Winter Dreams | Author Biography
F. Scott Fitzgerald was born on September 24, 1896, in St. Paul, Minnesota, to Edward and Mary McQuillan Fitzgerald. From his father, a businessman, he inherited his predisposition for alcoholism and his romantic imagination; from his mother, an heiress, he developed an attraction to wealth, all of which would become major themes in his work. At a young age, Fitzgerald expressed an interest and a talent in writing as he began to write stories that echoed ones from popular magazines. The school magazines at St. Paul Academy and Newman School, where he attended school, published several of his short stories. Every summer from 1911 to 1914 he wrote plays that neighborhood children performed for charity groups.
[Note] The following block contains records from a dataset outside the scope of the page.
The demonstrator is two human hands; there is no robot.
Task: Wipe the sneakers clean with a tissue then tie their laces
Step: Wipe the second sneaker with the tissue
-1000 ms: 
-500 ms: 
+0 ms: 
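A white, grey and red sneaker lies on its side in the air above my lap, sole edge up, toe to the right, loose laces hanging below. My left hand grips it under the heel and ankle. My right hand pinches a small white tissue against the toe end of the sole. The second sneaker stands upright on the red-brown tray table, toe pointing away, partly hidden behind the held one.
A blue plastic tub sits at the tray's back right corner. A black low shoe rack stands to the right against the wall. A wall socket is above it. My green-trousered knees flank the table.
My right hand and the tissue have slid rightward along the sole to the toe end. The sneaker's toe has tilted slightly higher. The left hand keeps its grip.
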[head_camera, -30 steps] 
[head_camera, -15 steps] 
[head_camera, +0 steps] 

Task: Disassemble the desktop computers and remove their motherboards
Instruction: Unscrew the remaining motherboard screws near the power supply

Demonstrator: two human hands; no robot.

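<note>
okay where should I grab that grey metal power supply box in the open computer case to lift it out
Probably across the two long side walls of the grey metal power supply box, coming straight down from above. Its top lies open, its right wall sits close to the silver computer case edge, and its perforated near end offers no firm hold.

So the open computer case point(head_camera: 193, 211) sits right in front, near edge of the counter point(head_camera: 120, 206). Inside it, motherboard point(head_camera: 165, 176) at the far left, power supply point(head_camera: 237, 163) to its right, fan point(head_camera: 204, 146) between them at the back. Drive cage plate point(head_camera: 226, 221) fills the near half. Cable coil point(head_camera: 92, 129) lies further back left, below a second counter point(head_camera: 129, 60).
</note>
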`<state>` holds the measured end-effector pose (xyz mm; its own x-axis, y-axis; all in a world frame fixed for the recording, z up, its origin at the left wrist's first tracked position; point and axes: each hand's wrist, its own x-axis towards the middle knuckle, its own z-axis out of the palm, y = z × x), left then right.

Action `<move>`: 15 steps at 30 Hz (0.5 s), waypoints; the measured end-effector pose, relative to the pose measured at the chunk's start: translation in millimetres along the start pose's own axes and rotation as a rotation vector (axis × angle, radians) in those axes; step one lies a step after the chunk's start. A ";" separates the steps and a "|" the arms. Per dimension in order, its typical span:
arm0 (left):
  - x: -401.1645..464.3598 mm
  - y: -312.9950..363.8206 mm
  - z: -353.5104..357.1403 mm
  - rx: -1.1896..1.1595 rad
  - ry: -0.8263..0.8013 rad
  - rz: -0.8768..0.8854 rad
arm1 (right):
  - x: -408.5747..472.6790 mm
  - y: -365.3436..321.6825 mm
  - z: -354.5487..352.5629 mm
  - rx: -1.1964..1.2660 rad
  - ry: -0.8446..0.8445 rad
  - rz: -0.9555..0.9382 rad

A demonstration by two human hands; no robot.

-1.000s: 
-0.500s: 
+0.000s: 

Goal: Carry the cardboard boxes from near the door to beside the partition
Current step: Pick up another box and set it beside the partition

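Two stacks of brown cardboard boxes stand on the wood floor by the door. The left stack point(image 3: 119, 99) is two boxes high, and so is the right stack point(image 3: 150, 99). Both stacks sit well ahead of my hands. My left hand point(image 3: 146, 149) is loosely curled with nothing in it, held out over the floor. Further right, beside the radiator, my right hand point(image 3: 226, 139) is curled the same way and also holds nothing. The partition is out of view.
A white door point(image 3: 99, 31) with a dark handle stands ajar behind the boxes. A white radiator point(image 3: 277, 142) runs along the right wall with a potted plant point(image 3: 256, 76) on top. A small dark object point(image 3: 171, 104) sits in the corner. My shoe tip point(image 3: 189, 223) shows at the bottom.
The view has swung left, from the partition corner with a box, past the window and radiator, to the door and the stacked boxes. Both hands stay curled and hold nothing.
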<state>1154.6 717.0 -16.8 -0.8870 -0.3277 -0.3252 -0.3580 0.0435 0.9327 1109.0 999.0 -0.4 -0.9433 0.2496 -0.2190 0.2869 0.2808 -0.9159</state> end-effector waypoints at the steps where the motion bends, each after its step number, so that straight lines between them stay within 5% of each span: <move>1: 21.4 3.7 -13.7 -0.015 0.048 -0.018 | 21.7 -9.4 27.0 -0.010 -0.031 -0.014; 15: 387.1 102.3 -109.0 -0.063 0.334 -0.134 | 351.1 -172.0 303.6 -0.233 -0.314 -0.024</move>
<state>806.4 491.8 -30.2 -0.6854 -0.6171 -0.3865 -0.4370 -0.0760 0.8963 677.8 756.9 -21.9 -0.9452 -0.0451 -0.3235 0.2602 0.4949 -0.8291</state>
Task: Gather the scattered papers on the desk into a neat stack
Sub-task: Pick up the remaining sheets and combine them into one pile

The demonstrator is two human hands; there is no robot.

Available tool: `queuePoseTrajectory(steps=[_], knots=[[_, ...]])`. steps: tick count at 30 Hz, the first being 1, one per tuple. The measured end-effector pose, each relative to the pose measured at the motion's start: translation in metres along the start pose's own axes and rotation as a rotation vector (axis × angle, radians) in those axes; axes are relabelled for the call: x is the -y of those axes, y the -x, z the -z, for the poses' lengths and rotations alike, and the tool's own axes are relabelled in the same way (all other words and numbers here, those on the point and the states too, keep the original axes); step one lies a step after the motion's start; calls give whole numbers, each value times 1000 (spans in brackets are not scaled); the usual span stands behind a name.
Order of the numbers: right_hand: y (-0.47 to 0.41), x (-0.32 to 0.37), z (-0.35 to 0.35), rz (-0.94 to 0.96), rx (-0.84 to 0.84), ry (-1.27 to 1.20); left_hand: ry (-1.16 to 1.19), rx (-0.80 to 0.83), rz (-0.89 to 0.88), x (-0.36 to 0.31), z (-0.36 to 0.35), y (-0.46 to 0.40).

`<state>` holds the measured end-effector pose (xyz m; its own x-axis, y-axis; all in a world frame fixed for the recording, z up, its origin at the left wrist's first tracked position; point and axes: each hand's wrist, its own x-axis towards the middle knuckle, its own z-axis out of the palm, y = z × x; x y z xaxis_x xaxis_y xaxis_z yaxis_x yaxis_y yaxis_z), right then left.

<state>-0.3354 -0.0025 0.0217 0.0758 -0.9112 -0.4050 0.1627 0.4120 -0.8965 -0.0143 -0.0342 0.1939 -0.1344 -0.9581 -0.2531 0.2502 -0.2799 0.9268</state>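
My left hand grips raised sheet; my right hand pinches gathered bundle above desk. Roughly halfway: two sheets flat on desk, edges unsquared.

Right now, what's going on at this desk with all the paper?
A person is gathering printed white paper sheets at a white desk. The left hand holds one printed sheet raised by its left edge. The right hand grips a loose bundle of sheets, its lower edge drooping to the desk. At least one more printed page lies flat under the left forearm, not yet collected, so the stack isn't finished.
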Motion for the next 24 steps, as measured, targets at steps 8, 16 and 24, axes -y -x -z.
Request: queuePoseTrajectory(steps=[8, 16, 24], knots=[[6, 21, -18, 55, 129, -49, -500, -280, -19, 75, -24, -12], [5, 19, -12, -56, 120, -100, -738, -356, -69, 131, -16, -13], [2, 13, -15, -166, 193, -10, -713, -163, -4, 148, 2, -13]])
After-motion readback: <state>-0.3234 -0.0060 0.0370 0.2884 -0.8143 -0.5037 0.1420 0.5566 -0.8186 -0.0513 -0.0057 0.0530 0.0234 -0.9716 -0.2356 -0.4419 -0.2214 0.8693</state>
He entered Princeton in 1913, where he wrote short stories, poetry, plays, and book reviews for the Nassau Literary Magazine and the Princeton Tiger, and wrote plays for the school's shows. His concentration on writing took him away from his studies, and as a result, he left in January, 1916. He returned a year later but never finished his degree. When World War I broke out, he was appointed second lieutenant in the army, although he never served overseas. During his stint in the army, he completed a draft of a novel, The Romantic Egotist. Scribner's publishers did not accept the manuscript, but they suggested that he continue working on it.
While stationed in Montgomery, Alabama, he met Zelda Sayre, daughter of an Alabama Supreme Court judge. He soon fell in love with the beautiful but troubled Zelda and married her. Their life together would come to epitomize the excitement and tragedy of the Jazz Age, as often fictionalized in his work.
After his discharge in 1919, he returned to St. Paul determined to be, as he told a friend, one of the greatest writers who has ever lived. He began his literary career with a rewrite of The Romantic Egotist, renaming it as This Side of Paradise, which was accepted by Scribner's. The novel was well received by critics and the public, who applauded its accurate portrait of American society in the 1920s. In December 1922 Metropolitan Magazine published ‘‘Winter Dreams,’’ which was later included in his collection of short stories, All The Sad Young Men in 1926. The collection was a popular and critical success, cementing Fitzgerald's reputation as a chronicler of the destructive nature of the American dream.
Fitzgerald's subsequent novels and short stories were well received, but his and Zelda's extravagant lifestyle kept him constantly in debt. Eventually, Zelda would be hospitalized for mental illness and Fitzgerald would suffer a breakdown. At the end of his career, with few copies of his works being sold, he turned to script writing in Hollywood, where he worked on, among others, the script for Gone with the Wind. He died there of a heart attack, probably brought on by his alcoholism, on December 21, 1940.